A researcher at the National Engineering and Industrial Technology Institute of Portugal (INETI) has calculated that by drinking two glasses of wine (250 ml wine) daily – poured from a 750 ml bottle of wine – a consumer purchases 122 natural cork stoppers a year, thus retaining 1,183.40 grams of carbon dioxide – the equivalent to a vehicle travelling a distance of seven kilometers.
Covering a worldwide area of over 2.2 million hectares, in countries such as Portugal, Spain, Algeria, Morocco, Italy, Tunisia and France the cork forests act as a global carbon storehouse, with obvious consequences in terms of climate regulation.

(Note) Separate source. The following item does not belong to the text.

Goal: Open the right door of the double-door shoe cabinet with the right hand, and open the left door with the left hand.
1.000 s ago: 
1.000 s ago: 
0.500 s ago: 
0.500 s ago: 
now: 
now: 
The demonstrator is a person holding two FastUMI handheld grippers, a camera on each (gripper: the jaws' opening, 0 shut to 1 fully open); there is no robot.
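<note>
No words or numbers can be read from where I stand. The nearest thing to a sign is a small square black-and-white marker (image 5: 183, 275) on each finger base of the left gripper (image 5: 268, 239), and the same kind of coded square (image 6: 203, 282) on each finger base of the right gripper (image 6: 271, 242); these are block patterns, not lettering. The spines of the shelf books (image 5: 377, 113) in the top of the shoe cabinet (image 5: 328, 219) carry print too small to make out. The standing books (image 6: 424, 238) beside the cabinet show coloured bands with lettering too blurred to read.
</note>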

APCOR states that the Portuguese cork forests alone, at 736 thousand hectares, drained 4.8 million tons of CO2 from the atmosphere in the past year, according to a recent study carried out by the School of Agronomy (ISA) in Lisbon. It follows that the Mediterranean cork forests provide a carbon sink of over 14 million tons annually.
Cairn Environment recently communicated its findings on the environmental impact of different closures, commissioned by French closure manufacturer Oeneo Bouchage. The report stated that a natural cork closure releases four times less carbon into the atmosphere than a screwcap. Screwcaps' carbon footprint was determined at 10 633kg CO²/tonne and natural cork’s at 2 490kg CO²/tonne.